What to do ▸
Print out the data exactly, keeping every image out of it.
======
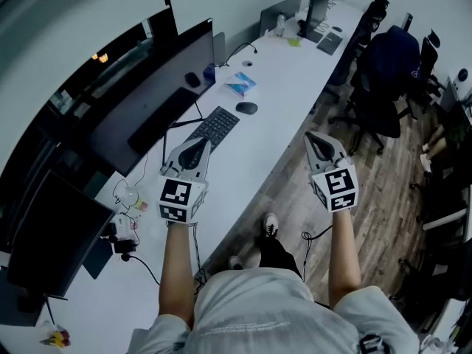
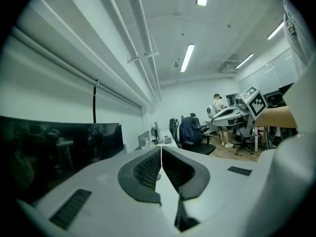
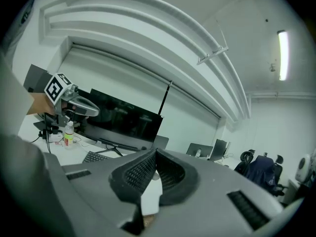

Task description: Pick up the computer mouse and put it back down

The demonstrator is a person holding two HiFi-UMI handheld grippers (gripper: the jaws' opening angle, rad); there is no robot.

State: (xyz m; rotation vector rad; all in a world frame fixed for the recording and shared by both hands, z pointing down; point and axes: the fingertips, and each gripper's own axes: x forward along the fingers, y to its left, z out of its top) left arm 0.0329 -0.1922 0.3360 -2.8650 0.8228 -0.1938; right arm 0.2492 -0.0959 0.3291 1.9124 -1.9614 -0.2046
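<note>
The dark computer mouse (image 1: 246,108) lies on the long white desk (image 1: 287,80), just right of a black keyboard (image 1: 214,126). My left gripper (image 1: 199,146) hovers over the desk's near part, short of the keyboard; its jaws are shut with nothing between them, meeting at the tips (image 2: 161,149). My right gripper (image 1: 313,137) hangs beyond the desk's edge over the wooden floor, also shut and empty (image 3: 155,154). Both point upward and level, so neither gripper view shows the mouse. Each gripper view catches the other gripper: right gripper (image 2: 237,113), left gripper (image 3: 74,105).
Large dark monitors (image 1: 158,94) line the desk's left side. A blue box (image 1: 240,84) and a second dark mouse (image 1: 192,80) lie past the keyboard. Cables and small items (image 1: 125,198) sit near my left arm. Office chairs (image 1: 383,72) stand at the right.
</note>
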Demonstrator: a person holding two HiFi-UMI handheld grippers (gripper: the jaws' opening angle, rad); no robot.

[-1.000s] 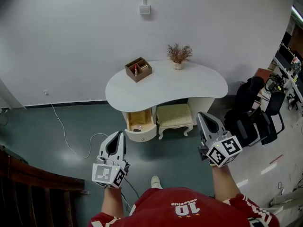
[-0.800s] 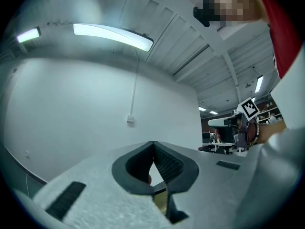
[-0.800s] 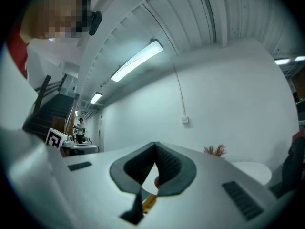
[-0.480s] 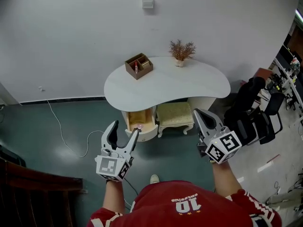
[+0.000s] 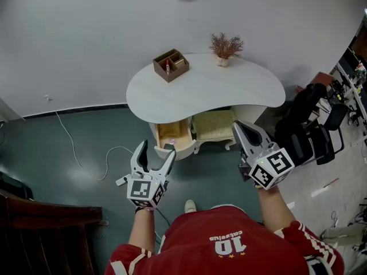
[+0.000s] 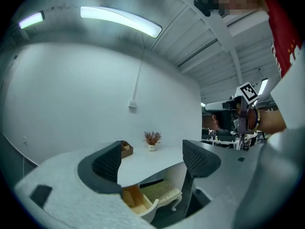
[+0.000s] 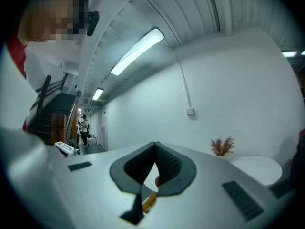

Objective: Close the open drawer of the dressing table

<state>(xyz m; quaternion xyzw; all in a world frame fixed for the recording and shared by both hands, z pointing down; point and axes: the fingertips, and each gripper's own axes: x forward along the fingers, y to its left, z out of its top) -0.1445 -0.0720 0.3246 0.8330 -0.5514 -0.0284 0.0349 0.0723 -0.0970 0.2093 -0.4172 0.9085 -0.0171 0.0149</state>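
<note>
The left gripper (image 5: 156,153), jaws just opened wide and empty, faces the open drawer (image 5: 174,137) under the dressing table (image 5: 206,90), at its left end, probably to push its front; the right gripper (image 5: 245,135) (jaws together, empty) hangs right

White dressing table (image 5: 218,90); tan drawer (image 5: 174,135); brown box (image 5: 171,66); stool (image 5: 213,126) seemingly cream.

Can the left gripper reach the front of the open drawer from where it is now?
Probably yes. The left gripper, whose jaws have just been opening with nothing between them, faces the drawer across bare floor. The stool stands aside, under the table.
</note>
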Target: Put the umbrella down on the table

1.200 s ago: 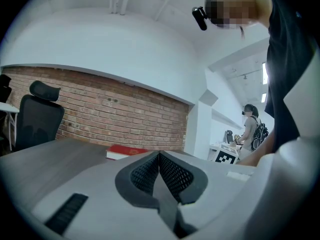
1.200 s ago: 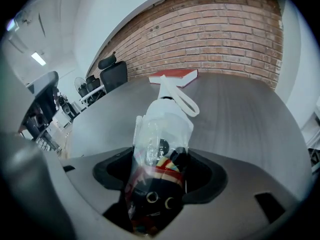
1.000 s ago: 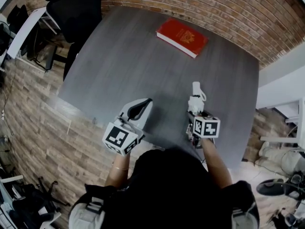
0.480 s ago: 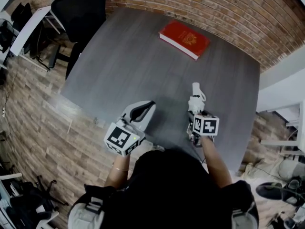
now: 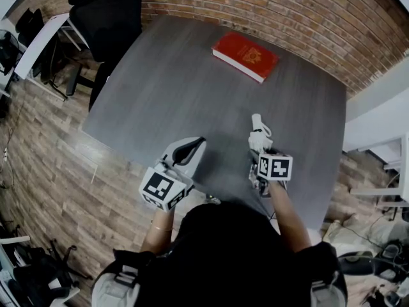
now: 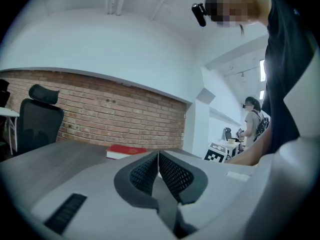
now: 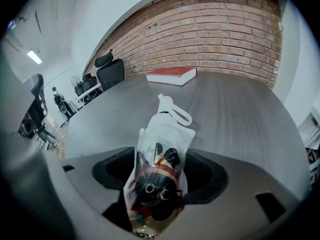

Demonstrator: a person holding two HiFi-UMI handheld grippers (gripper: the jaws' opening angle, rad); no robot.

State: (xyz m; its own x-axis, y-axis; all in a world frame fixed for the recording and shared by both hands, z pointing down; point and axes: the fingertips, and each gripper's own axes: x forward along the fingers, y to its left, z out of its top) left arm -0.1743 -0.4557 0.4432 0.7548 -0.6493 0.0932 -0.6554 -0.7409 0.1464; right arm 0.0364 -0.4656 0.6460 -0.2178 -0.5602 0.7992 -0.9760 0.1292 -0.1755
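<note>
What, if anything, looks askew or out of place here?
Nothing stands out. The right gripper holds the umbrella over the table; the book lies flat at its far side; the left gripper is shut and empty.

Soft, even indoor light; heavy fisheye bending in every view.

The grey table (image 5: pixel 192 88) is lit flatly, with only a soft darker patch between the left gripper (image 6: pixel 159 155) and the right gripper (image 7: pixel 160 166). A ceiling strip light (image 7: pixel 34 57) glows far to the left of the right gripper's jaws. Between those jaws, the clear wrap on the umbrella (image 7: pixel 155 184) shows pale glare and looks slightly soft, close to the lens. Above the left gripper's closed jaws the white wall (image 6: pixel 125 44) is bright, almost washed out. Brick lines curve, and the frame corners fall to black.
</note>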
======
Solution to this task ▸
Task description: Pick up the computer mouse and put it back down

The demonstrator is a person holding two HiFi-UMI handheld grippers (gripper: the jaws' opening angle, rad); there is no robot.

State: (xyz m; rotation vector rad; all in a world frame fixed for the recording and shared by both hands, z pointing down; point and axes: the fingertips, and each gripper's own axes: x forward along the fingers, y to its left, z out of its top) left arm 0.0329 -0.1922 0.3360 -2.8650 0.8228 -0.1938; right arm 0.2492 -0.0959 0.3291 1.9124 -1.9614 -0.2046
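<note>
The dark computer mouse (image 1: 246,108) lies on the long white desk (image 1: 287,80), just right of a black keyboard (image 1: 214,126). My left gripper (image 1: 199,146) hovers over the desk's near part, short of the keyboard; its jaws are shut with nothing between them, meeting at the tips (image 2: 161,149). My right gripper (image 1: 313,137) hangs beyond the desk's edge over the wooden floor, also shut and empty (image 3: 155,154). Both point upward and level, so neither gripper view shows the mouse. Each gripper view catches the other gripper: right gripper (image 2: 237,113), left gripper (image 3: 74,105).
Large dark monitors (image 1: 158,94) line the desk's left side. A blue box (image 1: 240,84) and a second dark mouse (image 1: 192,80) lie past the keyboard. Cables and small items (image 1: 125,198) sit near my left arm. Office chairs (image 1: 383,72) stand at the right.
</note>
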Demonstrator: a person holding two HiFi-UMI handheld grippers (gripper: the jaws' opening angle, rad); no robot.

[-1.000s] 
[-0.800s] 
[-0.800s] 
[-0.480s] 
[+0.000s] 
[+0.000s] 
[+0.000s] 

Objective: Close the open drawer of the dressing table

<state>(xyz m; quaternion xyzw; all in a world frame fixed for the recording and shared by both hands, z pointing down; point and axes: the fingertips, and each gripper's own axes: x forward along the fingers, y to its left, z out of its top) -0.1445 -0.0720 0.3246 0.8330 -0.5514 -0.0284 0.0349 0.0723 -0.0970 0.2093 -0.4172 0.9085 -0.0171 0.0149</state>
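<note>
The left gripper (image 5: 156,153), jaws just opened wide and empty, faces the open drawer (image 5: 174,137) under the dressing table (image 5: 206,90), at its left end, probably to push its front; the right gripper (image 5: 245,135) (jaws together, empty) hangs right

White dressing table (image 5: 218,90); tan drawer (image 5: 174,135); brown box (image 5: 171,66); stool (image 5: 213,126) seemingly cream.

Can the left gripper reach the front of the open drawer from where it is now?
Probably yes. The left gripper, whose jaws have just been opening with nothing between them, faces the drawer across bare floor. The stool stands aside, under the table.
</note>
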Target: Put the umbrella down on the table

1.200 s ago: 
1.200 s ago: 
1.000 s ago: 
0.480 s ago: 
now: 
now: 
now: 

Demonstrator: a person holding two HiFi-UMI handheld grippers (gripper: the jaws' opening angle, rad); no robot.

State: (xyz m; its own x-axis, y-axis; all in a world frame fixed for the recording and shared by both hands, z pointing down; point and axes: the fingertips, and each gripper's own axes: x forward along the fingers, y to its left, z out of its top) left arm -0.1743 -0.4557 0.4432 0.7548 -0.6493 0.0932 -0.6554 -0.7409 0.1464; right arm 0.0364 -0.4656 0.6460 -0.2178 -0.5602 0.7992 -0.9760 0.1292 -0.1755
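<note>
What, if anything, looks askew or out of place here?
Nothing stands out. The right gripper holds the umbrella over the table; the book lies flat at its far side; the left gripper is shut and empty.

Soft, even indoor light; heavy fisheye bending in every view.

The grey table (image 5: pixel 192 88) is lit flatly, with only a soft darker patch between the left gripper (image 6: pixel 159 155) and the right gripper (image 7: pixel 160 166). A ceiling strip light (image 7: pixel 34 57) glows far to the left of the right gripper's jaws. Between those jaws, the clear wrap on the umbrella (image 7: pixel 155 184) shows pale glare and looks slightly soft, close to the lens. Above the left gripper's closed jaws the white wall (image 6: pixel 125 44) is bright, almost washed out. Brick lines curve, and the frame corners fall to black.
</note>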

The response to the exercise is complete.